Only the lines from the line containing "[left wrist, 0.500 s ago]" to the end of the material belong in the copy; set them down exactly, without pictures.

**DATASET CONTENT**:
_____

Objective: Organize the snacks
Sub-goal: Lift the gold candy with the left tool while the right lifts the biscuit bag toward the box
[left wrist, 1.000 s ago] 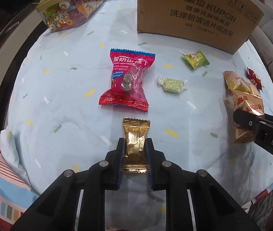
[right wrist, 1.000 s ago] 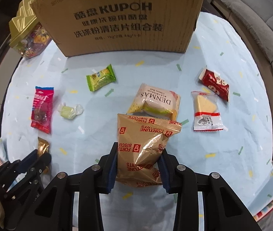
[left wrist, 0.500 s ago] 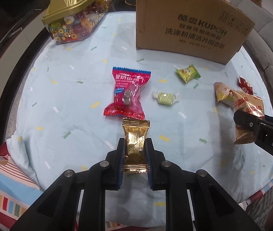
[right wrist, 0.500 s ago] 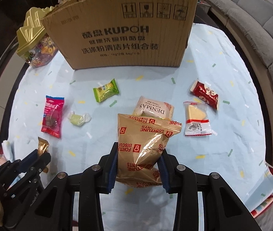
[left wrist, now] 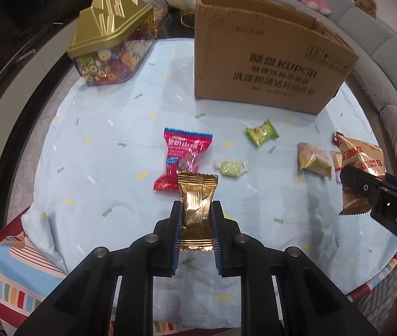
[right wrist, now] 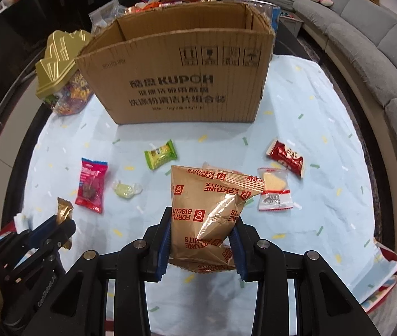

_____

**SOLUTION FOR THIS TASK**:
[left wrist, 0.500 s ago] 
[right wrist, 0.500 s ago] 
[left wrist, now] 
[right wrist, now] 

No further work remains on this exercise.